Work item: Would you repeat every line below exactly, please?

---*---

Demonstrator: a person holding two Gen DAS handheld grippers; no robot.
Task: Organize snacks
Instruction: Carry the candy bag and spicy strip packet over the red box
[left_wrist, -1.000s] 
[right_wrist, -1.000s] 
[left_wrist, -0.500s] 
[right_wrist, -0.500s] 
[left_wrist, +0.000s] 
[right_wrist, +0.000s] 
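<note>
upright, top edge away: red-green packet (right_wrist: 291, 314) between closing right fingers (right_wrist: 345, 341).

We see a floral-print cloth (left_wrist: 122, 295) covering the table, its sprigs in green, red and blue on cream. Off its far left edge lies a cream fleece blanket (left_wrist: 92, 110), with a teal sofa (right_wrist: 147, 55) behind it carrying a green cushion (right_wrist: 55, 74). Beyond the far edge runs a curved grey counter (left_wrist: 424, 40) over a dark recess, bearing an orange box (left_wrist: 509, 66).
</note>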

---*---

Task result:
Demonstrator: a person holding two Gen DAS handheld grippers; no robot.
Task: Organize snacks
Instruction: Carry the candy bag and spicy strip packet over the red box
[left_wrist, -1.000s] 
[right_wrist, -1.000s] 
[left_wrist, -0.500s] 
[right_wrist, -0.500s] 
[left_wrist, +0.000s] 
[right_wrist, +0.000s] 
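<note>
upright, top edge away: red-green packet (right_wrist: 291, 314) between closing right fingers (right_wrist: 345, 341).

We see a floral-print cloth (left_wrist: 122, 295) covering the table, its sprigs in green, red and blue on cream. Off its far left edge lies a cream fleece blanket (left_wrist: 92, 110), with a teal sofa (right_wrist: 147, 55) behind it carrying a green cushion (right_wrist: 55, 74). Beyond the far edge runs a curved grey counter (left_wrist: 424, 40) over a dark recess, bearing an orange box (left_wrist: 509, 66).
</note>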

Nothing further is required by the exercise.